WHAT THE TASK ASKS »
In the listing below, the lines starting with the line with "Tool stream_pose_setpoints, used" and going on through the line with "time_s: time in" are to be reproduced exactly, and only those.

THE DATA »

------------------------------

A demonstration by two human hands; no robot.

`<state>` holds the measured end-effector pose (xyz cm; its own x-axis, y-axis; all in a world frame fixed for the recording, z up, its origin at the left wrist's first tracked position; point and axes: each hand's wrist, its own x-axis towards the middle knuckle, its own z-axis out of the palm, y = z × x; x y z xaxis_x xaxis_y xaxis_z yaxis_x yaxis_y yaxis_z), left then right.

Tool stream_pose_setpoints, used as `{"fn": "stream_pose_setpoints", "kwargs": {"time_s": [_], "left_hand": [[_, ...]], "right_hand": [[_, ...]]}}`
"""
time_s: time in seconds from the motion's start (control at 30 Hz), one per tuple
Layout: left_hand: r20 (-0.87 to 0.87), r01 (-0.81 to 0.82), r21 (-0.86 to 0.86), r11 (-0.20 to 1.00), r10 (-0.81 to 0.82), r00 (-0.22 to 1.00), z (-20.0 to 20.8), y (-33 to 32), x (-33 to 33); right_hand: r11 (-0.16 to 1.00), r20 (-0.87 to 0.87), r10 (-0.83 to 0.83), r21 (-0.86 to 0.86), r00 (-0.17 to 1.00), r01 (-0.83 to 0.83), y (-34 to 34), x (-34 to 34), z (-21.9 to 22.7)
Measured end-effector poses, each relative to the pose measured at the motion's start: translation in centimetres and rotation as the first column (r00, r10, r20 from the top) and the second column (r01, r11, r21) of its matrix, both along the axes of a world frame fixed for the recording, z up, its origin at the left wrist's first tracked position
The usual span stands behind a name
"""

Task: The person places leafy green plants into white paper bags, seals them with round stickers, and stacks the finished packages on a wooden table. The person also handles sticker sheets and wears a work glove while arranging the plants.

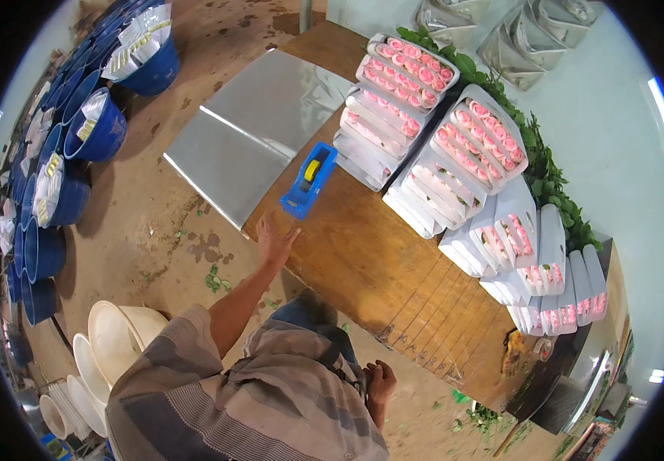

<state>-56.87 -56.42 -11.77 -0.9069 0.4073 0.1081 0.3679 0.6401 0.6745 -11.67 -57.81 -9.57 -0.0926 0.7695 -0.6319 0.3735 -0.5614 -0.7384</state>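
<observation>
My left hand (274,243) rests with spread fingers at the near edge of the wooden table (378,261), holding nothing. Just beyond its fingertips stands a blue tape dispenser (295,201) with a yellow roll core (311,170) in it. My right hand (380,382) hangs low beside my body, off the table's near edge. Its fingers are curled in, and whether anything is inside them is hidden. Bundles of pink roses (479,142) in white wrapping lie stacked along the table's far side, with green leafy stems (541,161) behind them.
A grey metal sheet (247,146) covers the table's left end. Blue buckets (151,69), some holding white packets, line the floor at left. Cream tubs (109,338) stand near my left side. At the table's right end lies a small yellow-brown thing (513,352).
</observation>
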Motion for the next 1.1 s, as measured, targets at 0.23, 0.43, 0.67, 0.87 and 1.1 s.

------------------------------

TASK RESPONSE »
Tool stream_pose_setpoints, used as `{"fn": "stream_pose_setpoints", "kwargs": {"time_s": [_], "left_hand": [[_, ...]], "right_hand": [[_, ...]]}}`
"""
time_s: time in seconds from the motion's start (control at 30 Hz), one per tuple

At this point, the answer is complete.